Quote word for word the lines below, beginning with the first and ending with the one that has "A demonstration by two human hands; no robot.". Drop the pictures.

--- INPUT DATA ---

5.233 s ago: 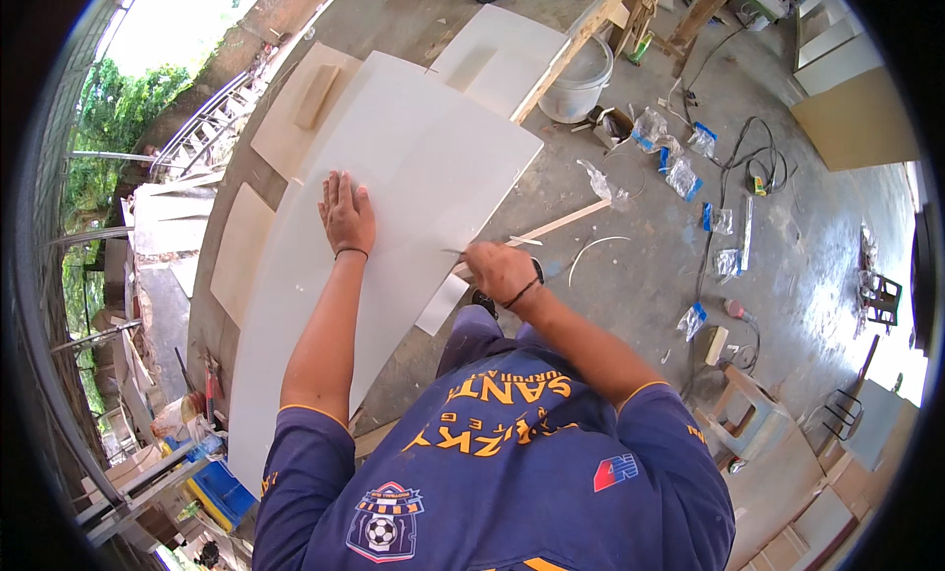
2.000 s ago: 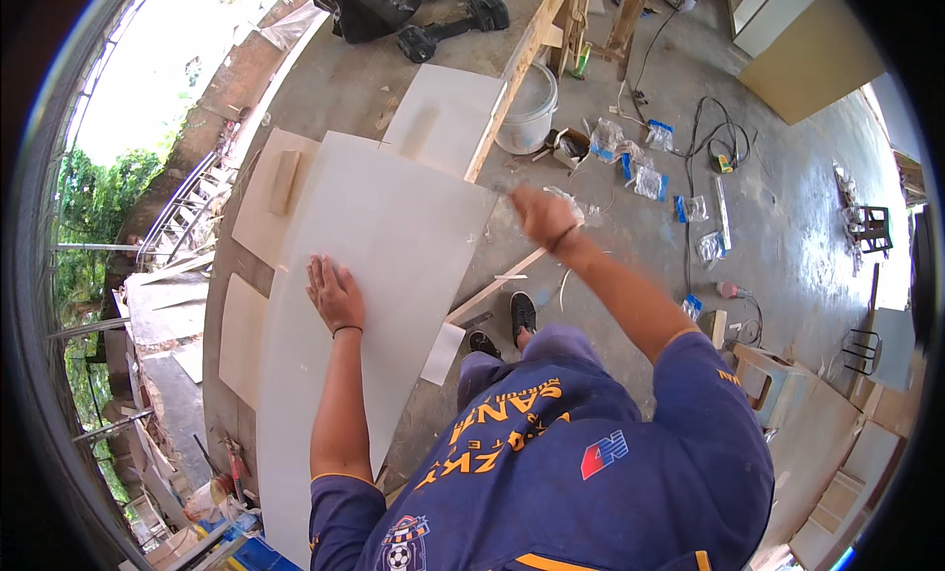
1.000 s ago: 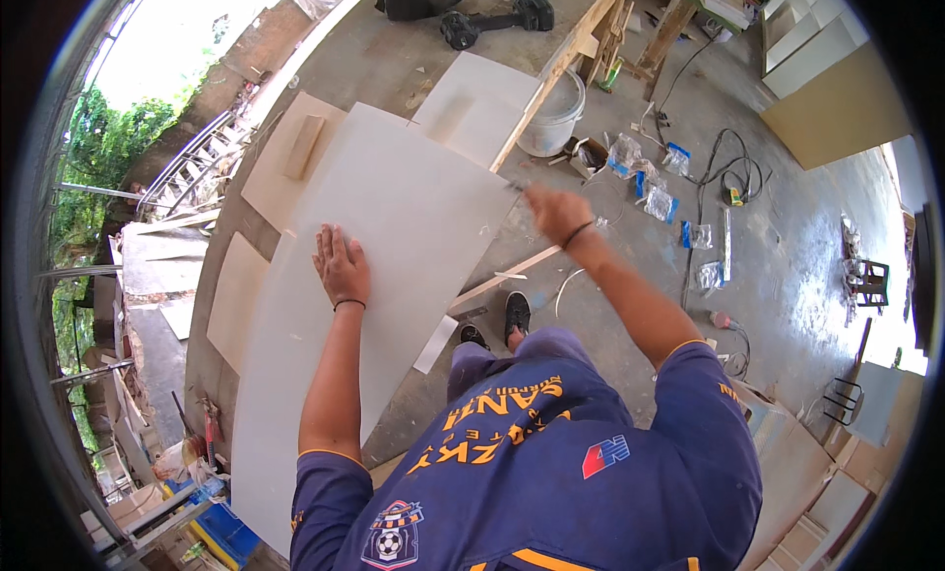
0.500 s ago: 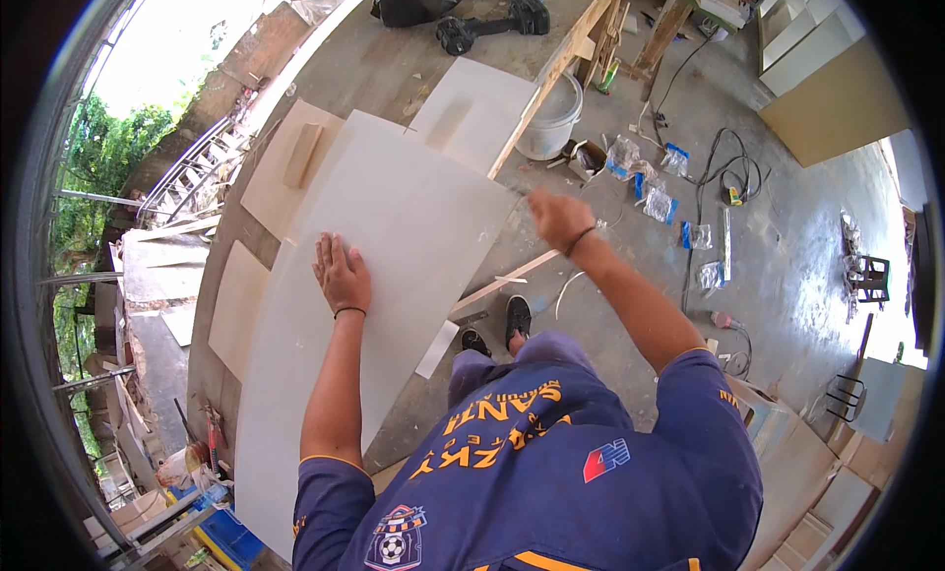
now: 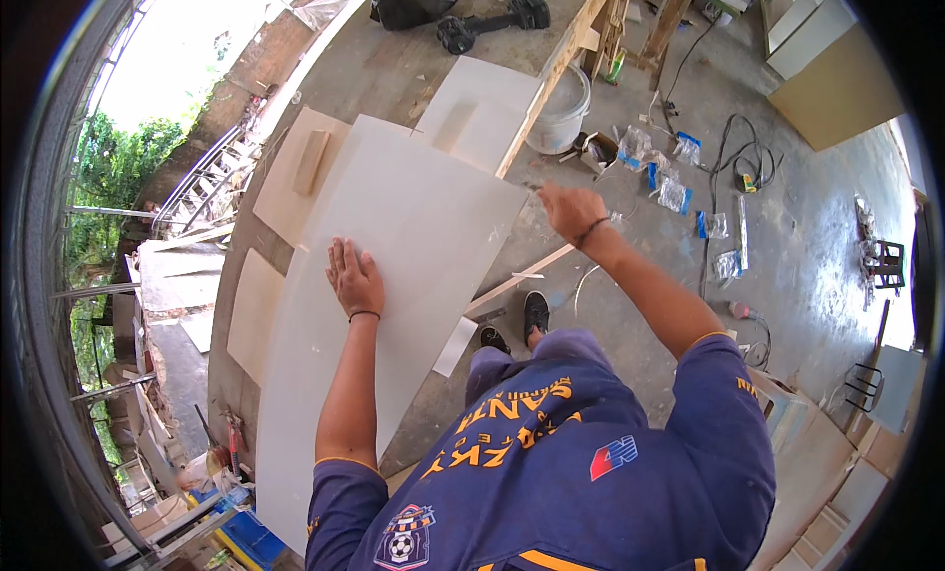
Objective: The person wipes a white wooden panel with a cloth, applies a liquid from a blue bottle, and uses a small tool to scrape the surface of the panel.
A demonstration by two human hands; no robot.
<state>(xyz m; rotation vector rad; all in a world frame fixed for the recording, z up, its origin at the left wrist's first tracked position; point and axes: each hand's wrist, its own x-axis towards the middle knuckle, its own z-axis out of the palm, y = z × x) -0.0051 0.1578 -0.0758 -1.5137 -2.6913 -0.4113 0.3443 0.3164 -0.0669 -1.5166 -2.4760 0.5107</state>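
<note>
A long white panel (image 5: 423, 222) lies across the work surface in front of me. My left hand (image 5: 356, 284) rests flat on its top, palm down with the fingers stretched out. Just off the panel's far right corner, my right hand (image 5: 574, 215) is closed, thumb side toward the edge. Whatever it may hold is too small to make out. A smaller white board (image 5: 482, 98) lies beyond the panel, partly covered by it. To the left, two pale boards stick out; the farther board (image 5: 287, 192) carries a short wooden block (image 5: 312, 162).
A black dumbbell-shaped object (image 5: 492, 22) lies at the far end. On the floor to the right stand a white bucket (image 5: 559, 113) and an open box (image 5: 597, 152), near several plastic packets (image 5: 673, 192) and a coiled black cable (image 5: 753, 158). A wooden strip (image 5: 522, 278) slants beneath the panel's right edge.
The whole view has shifted slightly to the right. My left hand stays flat on the panel, and my right hand remains closed beside the corner with only a slight turn.
</note>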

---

COMPLETED TASK —
5.233 s ago: 
2.000 s ago: 
1.000 s ago: 
0.500 s ago: 
now: 
Objective: The person wipes a white wooden panel with a cloth, applies a liquid from a blue bottle, and uses a small tool to scrape the surface of the panel.
A demonstration by two human hands; no robot.

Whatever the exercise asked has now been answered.